Oct 29, 2012

Butternut Spiced Soup

It is that time of year again when the weather is cooling down and everything is about pumpkins and spice and everything nice! One of my favorite things about the fall season is the abundant variety of squash in the produce isle at the grocery store. Winter squash is like art in the form of vegetable, and as fun as it is to decorate the home for fall with them, sometimes I wonder what else I can do with them besides the simple bake it and eat it method. I am sure I can't be the only one with this problem so I have decided to share my recipe with you all: Butternut Spiced Soup, the perfect food to provide a warm, comforting taste of Fall.


Ingredients:
1 butternut squash, peeled and diced
2 celery stalks, finely chopped
1/2 an onion, finely chopped
3 or 4 carrots, finely chopped
2 cloves garlic, minced
a handful of fresh parsley
rubbed sage
ground cloves
ground ginger
ground cinnamon
chicken stock or salt

Directions:
In a large soup pot, combine squash, celery, onion, garlic, and carrots. Cover with water* until about an inch above the ingredients. Boil until the vegetables are soft.

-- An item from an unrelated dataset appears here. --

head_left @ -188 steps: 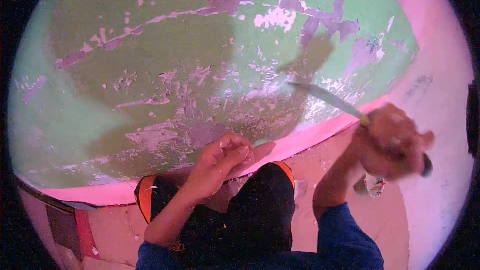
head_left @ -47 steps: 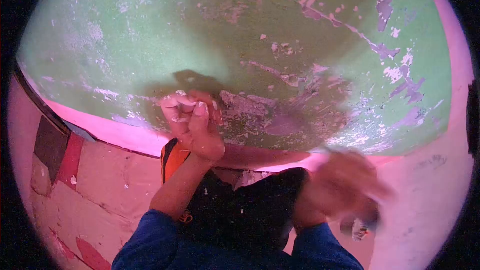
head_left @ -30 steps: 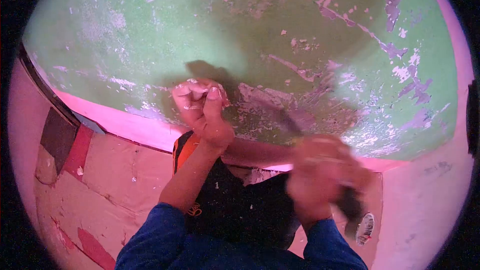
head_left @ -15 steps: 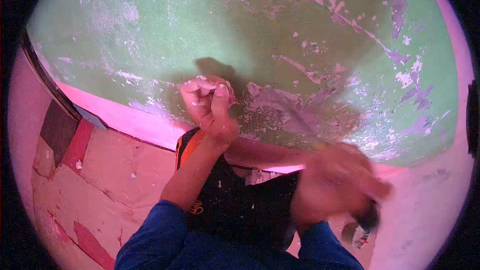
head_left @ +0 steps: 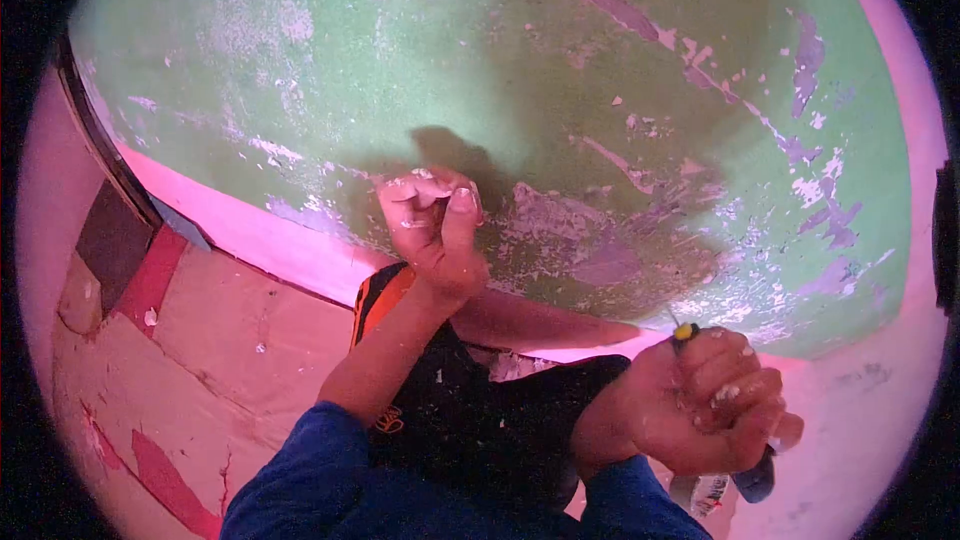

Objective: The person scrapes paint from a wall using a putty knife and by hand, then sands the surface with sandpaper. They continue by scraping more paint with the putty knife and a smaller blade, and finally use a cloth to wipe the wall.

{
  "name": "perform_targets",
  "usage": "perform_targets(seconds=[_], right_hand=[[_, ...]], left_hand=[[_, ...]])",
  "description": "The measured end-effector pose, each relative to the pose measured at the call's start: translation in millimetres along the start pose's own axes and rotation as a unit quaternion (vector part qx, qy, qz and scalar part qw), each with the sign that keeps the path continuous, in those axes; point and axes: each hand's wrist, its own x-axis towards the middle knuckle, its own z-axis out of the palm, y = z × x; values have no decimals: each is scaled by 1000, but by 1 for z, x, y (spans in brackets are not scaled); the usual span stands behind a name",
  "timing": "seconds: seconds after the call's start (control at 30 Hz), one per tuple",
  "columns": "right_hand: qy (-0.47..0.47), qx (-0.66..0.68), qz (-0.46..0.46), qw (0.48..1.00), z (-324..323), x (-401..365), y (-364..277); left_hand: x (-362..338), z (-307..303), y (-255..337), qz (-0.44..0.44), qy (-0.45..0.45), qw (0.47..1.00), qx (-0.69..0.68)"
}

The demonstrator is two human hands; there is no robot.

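Note:
My left hand (head_left: 432, 225) is loosely curled close in front of the green wall (head_left: 400, 70), palm side toward me, thumb bent near the fingertips. White flecks stick to its fingers, and no object shows in them. Lower right, my right hand (head_left: 715, 400) is wrapped round a black-and-yellow-handled tool (head_left: 684, 332). A thin metal part of it points up toward the wall's lower edge; the dark handle end sticks out beneath the fist. The metal is too slim here to tell the tool's exact kind. Paint on the wall is scraped and flaking, with purplish patches (head_left: 550, 220) exposed.
A pink band (head_left: 250, 220) runs along the wall's foot. Stained sheeting (head_left: 260, 330) covers the floor at left, beside a dark wooden edge (head_left: 105, 145). My bent leg in black shorts (head_left: 490, 430) is between my arms. A pale wall (head_left: 850, 410) stands at right.
My right hand, blurred before, has turned and now shows clearly, with the tool's tip pointing up. The left hand keeps its curled shape. The whole view has shifted slightly.

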Motion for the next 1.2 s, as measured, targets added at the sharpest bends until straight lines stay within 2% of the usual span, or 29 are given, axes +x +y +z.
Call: perform_targets(seconds=[0.03, 0.07, 0.1, 0.13, 0.17, 0.2, 0.23, 0.27, 0.3, 0.33, 0.37, 0.4, 0.43, 0.47, 0.5, 0.53, 0.57, 0.63, 0.67, 0.7, 0.73, 0.77, 0.83, 0.87, 0.97, 1.03, 1.07, 1.13, 1.2], right_hand=[[-307, -248, 196, 898, 7, 28, -11], [-548, -444, 352, 615, 9, 40, -18], [-444, -444, 162, 761, -40, -22, 11], [-440, -446, 163, 762, -61, -47, 17], [-111, -158, 240, 951, -74, -62, 25], [235, 172, 278, 915, -80, -69, 27], [196, 193, 275, 921, -85, -66, 15], [161, 215, 273, 924, -93, -55, 0], [114, 136, 224, 958, -99, -46, -7], [66, 58, 167, 982, -101, -40, -11], [87, 85, 148, 981, -96, -37, -18], [110, 110, 128, 979, -90, -36, -23], [132, 44, 82, 987, -82, -42, -25], [133, 48, 92, 986, -71, -48, -25], [174, 35, 85, 980, -56, -53, -24], [213, 22, 77, 974, -44, -59, -23], [170, 93, 114, 974, -44, -73, -22], [118, 93, 144, 978, -36, -87, -21], [64, 87, 165, 980, -33, -91, -19], [17, 97, 163, 982, -37, -93, -18], [14, 109, 164, 980, -44, -95, -17], [14, 107, 185, 977, -53, -97, -17], [27, 98, 219, 970, -64, -100, -15], [28, 109, 222, 969, -68, -102, -15], [100, 44, 275, 955, -70, -107, -10], [79, 58, 289, 952, -72, -105, -10], [55, 72, 302, 949, -73, -103, -12], [69, 53, 296, 951, -68, -100, -17], [80, 42, 285, 954, -68, -98, -18]], left_hand=[[-2, 1, 3, -34, 6, 999, 0], [-3, 2, 6, -69, 8, 998, -3], [-2, -1, 7, -73, 1, 997, -5], [0, -8, 6, 52, -91, 977, 184], [4, -13, 3, 180, -168, 898, 364], [2, -9, 9, 147, -204, 872, 421], [-9, -3, 19, 107, -237, 837, 481], [-31, -6, 16, 22, -337, 829, 447], [-52, -14, 14, -64, -428, 807, 402], [-63, -22, 25, -53, -505, 793, 336], [-72, -26, 37, -44, -579, 771, 263], [-78, -28, 52, -87, -551, 800, 219], [-80, -28, 69, -129, -520, 826, 173], [-86, -27, 82, -134, -517, 825, 183], [-91, -25, 91, -293, -407, 856, 129], [-96, -25, 97, -436, -277, 853, 68], [-100, -30, 92, -484, -188, 855, 11], [-74, -53, 78, -415, -90, 899, 107], [-47, -69, 75, -354, -109, 890, 264], [-14, -74, 70, -299, -24, 938, 173], [4, -108, 46, -113, -37, 926, 358], [34, -126, 36, -36, -33, 855, 517], [66, -159, -6, -51, -9, 823, 565], [60, -164, -19, 41, -37, 803, 594], [35, -168, -2, 74, -93, 811, 573], [28, -193, 23, 67, -245, 794, 553], [40, -188, 24, 45, -79, 851, 517], [65, -178, 29, 45, 15, 848, 529], [78, -177, 22, 49, 16, 851, 522]])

Carefully scoop out about half of the soup contents including the water into a blender with the parsley (if you have a pyrex measuring pitcher with a handle I recommend using that to scoop out the hot soup) and blend until smooth. Pour contents from the blender back into the soup pot. Add about 1/2 tsp rubbed sage, 1/8 tsp ground cloves, 1/2 tsp ginger, and 1/2 tsp cinnamon. Salt with chicken stock or plain old salt to taste and let the soup simmer for about 5 to ten minutes.

*for thicker soup or bisque add less water or blend all ingredients. You can always add more water if the soup gets too thick.